▶ **Aim of the exercise**
Transcribe only the lines of the listing below from the one holding "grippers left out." through the one holding "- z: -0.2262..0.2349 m", inclusive, without any change.

▶ **Extracted data**

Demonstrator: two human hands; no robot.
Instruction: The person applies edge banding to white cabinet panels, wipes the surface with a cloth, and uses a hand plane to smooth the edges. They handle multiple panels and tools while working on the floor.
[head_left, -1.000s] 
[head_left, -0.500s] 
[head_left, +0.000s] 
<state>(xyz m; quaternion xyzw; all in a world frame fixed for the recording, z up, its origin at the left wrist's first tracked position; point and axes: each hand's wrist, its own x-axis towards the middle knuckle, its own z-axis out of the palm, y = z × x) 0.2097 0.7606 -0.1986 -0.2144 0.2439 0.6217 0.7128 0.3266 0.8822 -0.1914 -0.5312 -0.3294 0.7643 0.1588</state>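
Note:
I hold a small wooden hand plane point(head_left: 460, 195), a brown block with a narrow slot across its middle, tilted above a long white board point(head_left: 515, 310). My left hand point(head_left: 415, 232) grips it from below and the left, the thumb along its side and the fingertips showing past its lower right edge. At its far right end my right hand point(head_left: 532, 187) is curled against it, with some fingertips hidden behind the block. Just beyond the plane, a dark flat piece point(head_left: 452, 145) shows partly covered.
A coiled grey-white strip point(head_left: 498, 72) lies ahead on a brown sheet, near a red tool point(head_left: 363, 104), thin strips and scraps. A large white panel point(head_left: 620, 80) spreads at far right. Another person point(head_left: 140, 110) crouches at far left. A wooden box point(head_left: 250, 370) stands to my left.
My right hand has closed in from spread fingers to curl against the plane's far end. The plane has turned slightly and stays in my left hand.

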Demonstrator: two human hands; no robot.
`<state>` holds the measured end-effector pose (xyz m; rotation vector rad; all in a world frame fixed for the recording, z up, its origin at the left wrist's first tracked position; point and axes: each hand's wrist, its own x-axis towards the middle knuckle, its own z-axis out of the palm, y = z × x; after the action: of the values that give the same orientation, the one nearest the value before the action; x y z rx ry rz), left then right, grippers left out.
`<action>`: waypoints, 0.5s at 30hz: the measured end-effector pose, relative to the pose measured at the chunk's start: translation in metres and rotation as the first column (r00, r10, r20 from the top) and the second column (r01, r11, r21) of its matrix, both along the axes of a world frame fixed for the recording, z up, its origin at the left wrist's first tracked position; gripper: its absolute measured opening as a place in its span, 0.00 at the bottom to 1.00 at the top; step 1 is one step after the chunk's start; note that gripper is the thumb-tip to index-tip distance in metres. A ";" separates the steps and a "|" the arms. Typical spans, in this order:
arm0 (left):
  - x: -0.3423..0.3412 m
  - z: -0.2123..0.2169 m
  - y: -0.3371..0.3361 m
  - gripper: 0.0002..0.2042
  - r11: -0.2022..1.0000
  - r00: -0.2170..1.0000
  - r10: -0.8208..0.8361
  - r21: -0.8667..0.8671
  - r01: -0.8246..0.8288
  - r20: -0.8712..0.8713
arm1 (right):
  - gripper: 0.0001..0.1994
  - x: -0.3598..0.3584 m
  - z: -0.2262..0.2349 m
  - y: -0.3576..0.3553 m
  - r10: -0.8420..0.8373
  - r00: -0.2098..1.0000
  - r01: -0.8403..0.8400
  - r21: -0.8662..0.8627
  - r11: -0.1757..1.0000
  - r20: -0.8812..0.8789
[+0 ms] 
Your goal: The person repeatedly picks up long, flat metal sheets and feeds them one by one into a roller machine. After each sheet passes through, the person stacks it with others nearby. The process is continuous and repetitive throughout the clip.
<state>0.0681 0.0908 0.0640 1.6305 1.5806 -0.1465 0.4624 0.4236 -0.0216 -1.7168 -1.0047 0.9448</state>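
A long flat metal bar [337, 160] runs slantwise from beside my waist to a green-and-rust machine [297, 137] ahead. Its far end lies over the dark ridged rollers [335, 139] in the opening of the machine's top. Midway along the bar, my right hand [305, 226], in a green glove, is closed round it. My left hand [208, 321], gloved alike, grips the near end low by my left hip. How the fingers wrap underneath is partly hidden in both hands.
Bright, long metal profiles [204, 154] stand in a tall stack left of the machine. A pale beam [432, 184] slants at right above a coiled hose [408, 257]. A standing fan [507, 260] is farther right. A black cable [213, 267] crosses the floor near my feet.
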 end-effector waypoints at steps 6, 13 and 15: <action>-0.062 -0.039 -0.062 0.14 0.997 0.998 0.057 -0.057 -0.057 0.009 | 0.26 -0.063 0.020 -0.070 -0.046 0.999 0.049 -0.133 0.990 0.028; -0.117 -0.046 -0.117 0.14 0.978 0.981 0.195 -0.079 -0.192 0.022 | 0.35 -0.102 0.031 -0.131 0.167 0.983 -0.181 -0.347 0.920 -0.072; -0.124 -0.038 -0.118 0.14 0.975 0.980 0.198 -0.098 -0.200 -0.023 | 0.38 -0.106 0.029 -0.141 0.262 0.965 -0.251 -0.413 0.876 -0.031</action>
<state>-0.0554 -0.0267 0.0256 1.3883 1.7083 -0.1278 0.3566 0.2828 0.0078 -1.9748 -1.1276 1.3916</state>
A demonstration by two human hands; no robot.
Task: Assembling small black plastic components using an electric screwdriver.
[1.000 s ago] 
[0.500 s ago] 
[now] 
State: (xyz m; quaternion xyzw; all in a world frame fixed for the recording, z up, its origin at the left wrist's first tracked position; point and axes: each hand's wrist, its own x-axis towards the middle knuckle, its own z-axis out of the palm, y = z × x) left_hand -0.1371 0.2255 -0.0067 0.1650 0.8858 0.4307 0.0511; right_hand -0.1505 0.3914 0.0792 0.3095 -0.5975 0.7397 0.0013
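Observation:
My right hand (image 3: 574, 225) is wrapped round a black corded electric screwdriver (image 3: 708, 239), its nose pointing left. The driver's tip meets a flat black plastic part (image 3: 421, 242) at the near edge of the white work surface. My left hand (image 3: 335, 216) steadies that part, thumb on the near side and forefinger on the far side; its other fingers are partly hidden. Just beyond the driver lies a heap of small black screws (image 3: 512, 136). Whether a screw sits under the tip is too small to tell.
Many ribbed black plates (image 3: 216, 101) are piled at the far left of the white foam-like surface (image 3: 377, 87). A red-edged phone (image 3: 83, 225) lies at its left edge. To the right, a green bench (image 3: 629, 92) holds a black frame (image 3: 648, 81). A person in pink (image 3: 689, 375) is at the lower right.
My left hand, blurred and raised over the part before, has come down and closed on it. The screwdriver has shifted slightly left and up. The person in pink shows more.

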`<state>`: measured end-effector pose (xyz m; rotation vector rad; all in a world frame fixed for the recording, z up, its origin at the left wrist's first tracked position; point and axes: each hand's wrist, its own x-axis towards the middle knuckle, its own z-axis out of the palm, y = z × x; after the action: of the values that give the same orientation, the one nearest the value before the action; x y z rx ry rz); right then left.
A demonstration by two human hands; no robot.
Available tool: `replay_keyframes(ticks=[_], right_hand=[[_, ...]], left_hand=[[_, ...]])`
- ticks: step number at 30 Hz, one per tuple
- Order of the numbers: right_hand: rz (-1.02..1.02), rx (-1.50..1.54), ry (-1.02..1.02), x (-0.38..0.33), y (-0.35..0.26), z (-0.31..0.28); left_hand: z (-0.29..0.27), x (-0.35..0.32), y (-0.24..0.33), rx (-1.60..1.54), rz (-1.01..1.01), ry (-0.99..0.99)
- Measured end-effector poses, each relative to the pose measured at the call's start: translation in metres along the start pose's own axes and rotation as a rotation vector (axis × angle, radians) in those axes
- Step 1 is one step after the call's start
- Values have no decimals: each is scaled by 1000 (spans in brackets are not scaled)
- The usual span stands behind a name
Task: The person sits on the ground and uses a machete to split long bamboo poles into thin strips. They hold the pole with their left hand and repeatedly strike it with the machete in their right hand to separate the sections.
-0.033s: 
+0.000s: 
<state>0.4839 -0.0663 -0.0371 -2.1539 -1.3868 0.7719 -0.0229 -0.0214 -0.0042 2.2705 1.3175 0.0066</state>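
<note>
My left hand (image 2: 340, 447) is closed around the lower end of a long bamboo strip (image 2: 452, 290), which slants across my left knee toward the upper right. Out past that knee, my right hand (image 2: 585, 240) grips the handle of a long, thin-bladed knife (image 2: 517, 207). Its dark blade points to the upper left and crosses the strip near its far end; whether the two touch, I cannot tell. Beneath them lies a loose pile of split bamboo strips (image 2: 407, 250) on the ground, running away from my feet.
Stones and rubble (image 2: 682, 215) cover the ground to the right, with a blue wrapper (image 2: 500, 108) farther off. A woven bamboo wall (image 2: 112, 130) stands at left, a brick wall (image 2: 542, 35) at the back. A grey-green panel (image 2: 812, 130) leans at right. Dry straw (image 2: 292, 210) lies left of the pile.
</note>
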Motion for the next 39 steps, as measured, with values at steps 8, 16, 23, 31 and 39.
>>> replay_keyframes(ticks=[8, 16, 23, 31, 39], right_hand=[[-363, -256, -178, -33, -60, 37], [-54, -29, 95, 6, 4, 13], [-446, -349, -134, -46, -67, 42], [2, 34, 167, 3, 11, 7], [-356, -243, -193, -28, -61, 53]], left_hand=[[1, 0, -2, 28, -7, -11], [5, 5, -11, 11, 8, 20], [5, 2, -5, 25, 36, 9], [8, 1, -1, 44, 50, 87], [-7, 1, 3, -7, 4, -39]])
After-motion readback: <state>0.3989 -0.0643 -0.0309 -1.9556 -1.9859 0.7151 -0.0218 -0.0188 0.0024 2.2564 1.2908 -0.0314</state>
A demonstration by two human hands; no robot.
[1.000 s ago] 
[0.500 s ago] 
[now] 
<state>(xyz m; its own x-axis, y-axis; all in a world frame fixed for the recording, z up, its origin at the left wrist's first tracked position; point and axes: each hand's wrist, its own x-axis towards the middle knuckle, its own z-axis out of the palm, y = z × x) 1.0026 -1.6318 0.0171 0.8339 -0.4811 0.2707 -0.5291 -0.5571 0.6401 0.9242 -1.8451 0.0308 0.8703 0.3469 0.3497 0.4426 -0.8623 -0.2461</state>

▶ **Result**
`<state>` holds the measured end-effector pose (xyz m; rotation vector rad; all in a world frame fixed for the recording, z up, its origin at the left wrist's first tracked position; point and axes: each hand's wrist, its own x-axis towards the middle knuckle, its own z-axis out of the palm, y = z × x; after the action: of the values that give the same orientation, the one nearest the value before the action; x y z rx ry rz), left then right, grippers left out.
`<action>`: waypoints, 0.5s at 30hz: the measured end-effector pose, relative to the pose measured at the chunk's start: translation in metres and rotation as the first column (r00, r10, r20 from the top) and the second column (r01, r11, r21) of its matrix, both along the axes of a world frame fixed for the recording, z up, its origin at the left wrist's first tracked position; gripper: its absolute measured opening as a place in its span, 0.00 at the bottom to 1.00 at the top; step 1 is one step after the chunk's start; note that gripper is the thumb-tip to index-tip distance in metres. A ";" separates the steps and a "|" the arms. Typical spans, in this order:
arm0 (left):
  - x: -0.3423..0.3412 m
  - z: -0.2123..0.2169 m
  - y: -0.3371..0.3361 m
  - gripper: 0.0002..0.2042
  - r11: -0.2022..1.0000
  - r00: -0.2170..1.0000
  - r10: -0.8208..0.8361
  - r21: -0.8667..0.8671
  - r01: -0.8246..0.8288
  - r20: -0.8712..0.8713
arm1 (right):
  - gripper: 0.0001..0.1994
  - x: -0.3598..0.3584 m
  - z: -0.2262..0.2349 m

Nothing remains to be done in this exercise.